### Work task
Whatever appears in the records apart from pictures must be reproduced exactly.

### Entries provided
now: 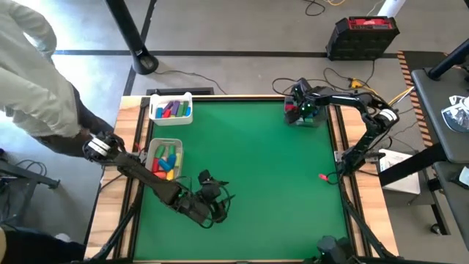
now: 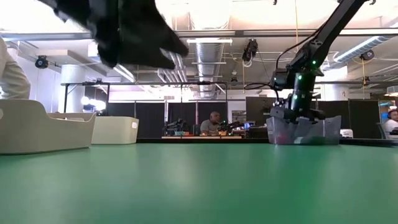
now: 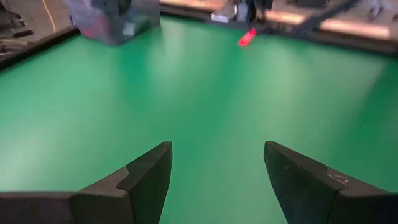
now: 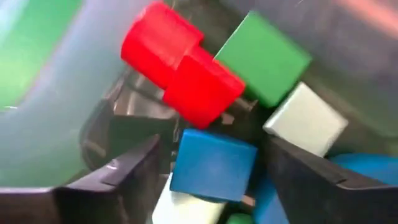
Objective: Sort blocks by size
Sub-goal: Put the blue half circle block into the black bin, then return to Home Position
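My right gripper (image 4: 211,180) is open and reaches down into a clear grey tray (image 1: 306,117) at the table's far right. Its fingers stand on either side of a blue block (image 4: 214,165). Around that block lie two red blocks (image 4: 180,68), a green block (image 4: 264,56) and a pale block (image 4: 305,121). My left gripper (image 3: 217,180) is open above bare green table near the front left (image 1: 209,192). A lone red block (image 1: 322,177) lies on the table by the right edge. Two white trays (image 1: 155,110) (image 1: 178,150) at the left hold more coloured blocks.
A person in a light jacket (image 1: 29,73) stands beyond the table's left edge, beside the left arm's base. The table's middle (image 1: 249,161) is open green surface. In the low view the white trays (image 2: 37,127) stand at the left and the grey tray (image 2: 305,132) at the right.
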You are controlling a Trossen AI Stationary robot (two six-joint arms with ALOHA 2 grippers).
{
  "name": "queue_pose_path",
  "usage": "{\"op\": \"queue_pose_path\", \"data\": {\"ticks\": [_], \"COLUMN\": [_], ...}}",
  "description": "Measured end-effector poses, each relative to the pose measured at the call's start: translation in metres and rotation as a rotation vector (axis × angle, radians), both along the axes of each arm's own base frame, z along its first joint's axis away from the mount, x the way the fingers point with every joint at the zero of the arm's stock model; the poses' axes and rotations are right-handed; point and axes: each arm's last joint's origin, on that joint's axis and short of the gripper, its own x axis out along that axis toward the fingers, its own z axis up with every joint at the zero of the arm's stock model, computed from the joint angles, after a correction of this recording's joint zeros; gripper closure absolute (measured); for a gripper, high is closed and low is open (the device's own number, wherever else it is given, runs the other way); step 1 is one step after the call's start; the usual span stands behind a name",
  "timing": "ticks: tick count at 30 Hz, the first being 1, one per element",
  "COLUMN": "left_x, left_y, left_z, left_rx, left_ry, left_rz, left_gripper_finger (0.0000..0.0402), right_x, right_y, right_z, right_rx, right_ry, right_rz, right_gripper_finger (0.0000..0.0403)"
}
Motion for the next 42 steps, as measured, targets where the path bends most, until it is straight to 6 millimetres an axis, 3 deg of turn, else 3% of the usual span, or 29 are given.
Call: {"op": "queue_pose_path", "data": {"ticks": [5, 9, 15, 19, 24, 28, 36, 42], "left_x": [-0.004, -0.007, -0.024, -0.043, -0.067, -0.085, -0.124, -0.151], "left_y": [0.015, 0.037, 0.078, 0.093, 0.106, 0.112, 0.123, 0.131], "left_z": [0.033, 0.062, 0.078, 0.071, 0.045, 0.025, 0.011, 0.003], "left_rx": [-0.043, -0.057, -0.022, 0.023, 0.042, 0.045, 0.037, 0.049], "left_ry": [-0.052, -0.080, -0.140, -0.227, -0.279, -0.284, -0.360, -0.435], "left_rz": [-0.046, -0.146, -0.242, -0.259, -0.244, -0.240, -0.237, -0.237], "left_gripper_finger": [0.0162, 0.0162, 0.0162, 0.0162, 0.0162, 0.0162, 0.0162, 0.0162], "right_x": [-0.005, -0.009, -0.011, -0.008, -0.004, -0.004, -0.006, -0.010], "right_y": [0.005, 0.017, 0.061, 0.102, 0.156, 0.189, 0.203, 0.205], "right_z": [0.026, 0.055, 0.084, 0.083, 0.058, 0.044, 0.044, 0.066], "right_rx": [-0.121, -0.228, -0.445, -0.540, -0.603, -0.624, -0.618, -0.710], "right_ry": [0.016, -0.041, -0.261, -0.486, -0.757, -0.876, -0.902, -0.852], "right_rz": [0.009, 0.030, 0.109, 0.255, 0.550, 0.720, 0.810, 0.907], "right_gripper_finger": [0.0100, 0.0080, 0.0076, 0.0085, 0.0102, 0.0115, 0.0148, 0.0205]}}
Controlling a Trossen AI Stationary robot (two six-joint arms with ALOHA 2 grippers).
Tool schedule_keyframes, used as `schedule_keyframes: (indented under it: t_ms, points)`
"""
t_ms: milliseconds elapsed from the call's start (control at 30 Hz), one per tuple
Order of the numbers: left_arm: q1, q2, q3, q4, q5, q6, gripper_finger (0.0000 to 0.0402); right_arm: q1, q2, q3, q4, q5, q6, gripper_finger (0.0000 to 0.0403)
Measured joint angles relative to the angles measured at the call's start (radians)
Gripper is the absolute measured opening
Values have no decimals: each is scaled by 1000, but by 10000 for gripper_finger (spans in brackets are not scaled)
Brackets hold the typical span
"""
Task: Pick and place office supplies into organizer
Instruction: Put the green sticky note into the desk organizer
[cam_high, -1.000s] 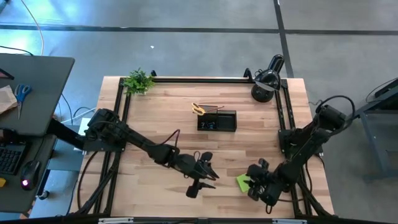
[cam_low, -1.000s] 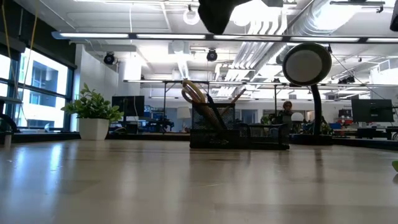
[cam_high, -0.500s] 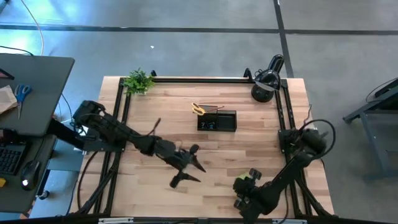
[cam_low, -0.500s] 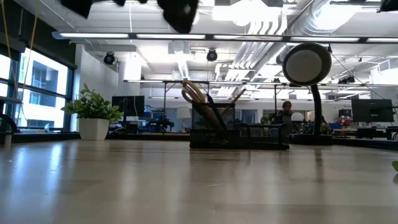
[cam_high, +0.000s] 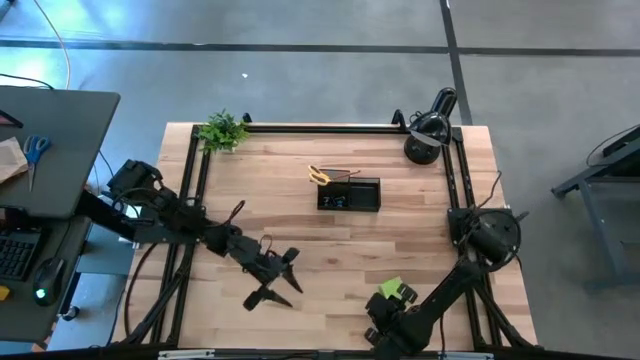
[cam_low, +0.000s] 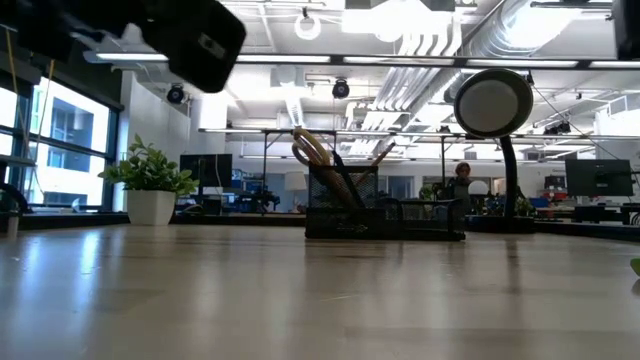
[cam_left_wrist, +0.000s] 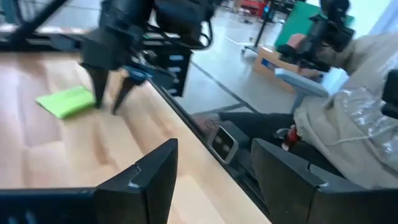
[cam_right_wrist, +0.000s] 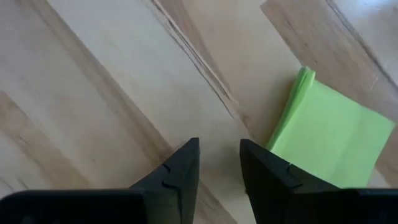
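Smooth pale wood table (cam_high: 330, 240), mesh organizer (cam_high: 349, 195)

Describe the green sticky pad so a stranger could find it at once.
Start at the wooden table and go to its near edge on the right arm's side. There, flat beside the right gripper, lies the lime-green square sticky-note pad, the only bright green flat thing on the bare wood.

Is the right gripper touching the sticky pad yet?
Apart. The right wrist view shows the right gripper with nothing between its fingers and bare wood separating them from the sticky pad, which lies flat on the table.
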Motion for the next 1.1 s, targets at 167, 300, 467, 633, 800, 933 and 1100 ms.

### Solution for this exercise
now: 
now: 
now: 
now: 
Objective: Sort blocks by size
Sub-goal: Put the blue half circle block into the black bin, then return to Home Position
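My right gripper (image 4: 211,180) is open and reaches down into a clear grey tray (image 1: 306,117) at the table's far right. Its fingers stand on either side of a blue block (image 4: 214,165). Around that block lie two red blocks (image 4: 180,68), a green block (image 4: 264,56) and a pale block (image 4: 305,121). My left gripper (image 3: 217,180) is open above bare green table near the front left (image 1: 209,192). A lone red block (image 1: 322,177) lies on the table by the right edge. Two white trays (image 1: 155,110) (image 1: 178,150) at the left hold more coloured blocks.
A person in a light jacket (image 1: 29,73) stands beyond the table's left edge, beside the left arm's base. The table's middle (image 1: 249,161) is open green surface. In the low view the white trays (image 2: 37,127) stand at the left and the grey tray (image 2: 305,132) at the right.
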You are controlling a Trossen AI Stationary robot (two six-joint arms with ALOHA 2 grippers).
{
  "name": "queue_pose_path",
  "usage": "{\"op\": \"queue_pose_path\", \"data\": {\"ticks\": [_], \"COLUMN\": [_], ...}}",
  "description": "Measured end-effector poses, each relative to the pose measured at the call's start: translation in metres and rotation as a rotation vector (axis × angle, radians), both along the axes of each arm's own base frame, z along its first joint's axis away from the mount, x the way the fingers point with every joint at the zero of the arm's stock model; the poses' axes and rotations are right-handed; point and axes: each arm's last joint's origin, on that joint's axis and short of the gripper, its own x axis out along that axis toward the fingers, its own z axis up with every joint at the zero of the arm's stock model, computed from the joint angles, after a correction of this recording's joint zeros; gripper closure absolute (measured); for a gripper, high is closed and low is open (the device's own number, wherever else it is given, runs the other way); step 1 is one step after the call's start; the usual span stands behind a name",
  "timing": "ticks: tick count at 30 Hz, the first being 1, one per element",
  "COLUMN": "left_x, left_y, left_z, left_rx, left_ry, left_rz, left_gripper_finger (0.0000..0.0402), right_x, right_y, right_z, right_rx, right_ry, right_rz, right_gripper_finger (0.0000..0.0403)"
}
Motion for the next 42 steps, as measured, targets where the path bends most, until it is straight to 6 millimetres an axis, 3 deg of turn, else 3% of the usual span, or 29 are given.
Call: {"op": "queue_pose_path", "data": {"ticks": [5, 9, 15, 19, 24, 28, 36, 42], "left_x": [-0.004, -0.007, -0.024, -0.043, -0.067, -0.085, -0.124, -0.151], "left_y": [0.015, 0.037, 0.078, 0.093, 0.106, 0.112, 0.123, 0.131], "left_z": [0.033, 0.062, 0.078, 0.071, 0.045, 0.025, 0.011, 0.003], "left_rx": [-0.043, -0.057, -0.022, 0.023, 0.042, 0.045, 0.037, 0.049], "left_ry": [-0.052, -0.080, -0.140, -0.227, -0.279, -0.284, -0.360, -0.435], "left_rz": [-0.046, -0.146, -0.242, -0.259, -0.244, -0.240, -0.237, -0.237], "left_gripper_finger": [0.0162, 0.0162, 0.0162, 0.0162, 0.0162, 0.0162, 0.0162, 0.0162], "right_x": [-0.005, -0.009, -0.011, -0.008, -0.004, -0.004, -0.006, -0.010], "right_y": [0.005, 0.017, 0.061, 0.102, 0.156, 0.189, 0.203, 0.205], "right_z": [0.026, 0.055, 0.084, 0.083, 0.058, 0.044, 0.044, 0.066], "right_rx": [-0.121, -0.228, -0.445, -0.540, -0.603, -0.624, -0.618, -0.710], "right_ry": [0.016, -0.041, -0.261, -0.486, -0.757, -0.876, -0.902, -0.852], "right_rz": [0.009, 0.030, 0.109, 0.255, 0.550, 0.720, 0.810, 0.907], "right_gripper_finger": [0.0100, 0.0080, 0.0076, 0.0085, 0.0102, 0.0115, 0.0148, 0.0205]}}
Controlling a Trossen AI Stationary robot (two six-joint arms with ALOHA 2 grippers).
Tool schedule_keyframes, used as `schedule_keyframes: (indented under it: t_ms, points)`
"""
t_ms: milliseconds elapsed from the call's start (control at 30 Hz), one per tuple
Order of the numbers: left_arm: q1, q2, q3, q4, q5, q6, gripper_finger (0.0000 to 0.0402); right_arm: q1, q2, q3, q4, q5, q6, gripper_finger (0.0000 to 0.0403)
Measured joint angles relative to the angles measured at the call's start (radians)
Gripper is the absolute measured opening
Values have no decimals: each is scaled by 1000, but by 10000 for gripper_finger (spans in brackets are not scaled)
Brackets hold the typical span
"""
Task: Pick and place office supplies into organizer
Instruction: Put the green sticky note into the desk organizer
[cam_high, -1.000s] 
[cam_low, -1.000s] 
[cam_high, -0.500s] 
[cam_low, -0.500s] 
[cam_high, +0.000s] 
[cam_low, +0.000s] 
[cam_left_wrist, +0.000s] 
[cam_right_wrist, +0.000s] 
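Smooth pale wood table (cam_high: 330, 240), mesh organizer (cam_high: 349, 195)

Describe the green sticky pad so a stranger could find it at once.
Start at the wooden table and go to its near edge on the right arm's side. There, flat beside the right gripper, lies the lime-green square sticky-note pad, the only bright green flat thing on the bare wood.

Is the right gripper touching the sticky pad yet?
Apart. The right wrist view shows the right gripper with nothing between its fingers and bare wood separating them from the sticky pad, which lies flat on the table.
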Motion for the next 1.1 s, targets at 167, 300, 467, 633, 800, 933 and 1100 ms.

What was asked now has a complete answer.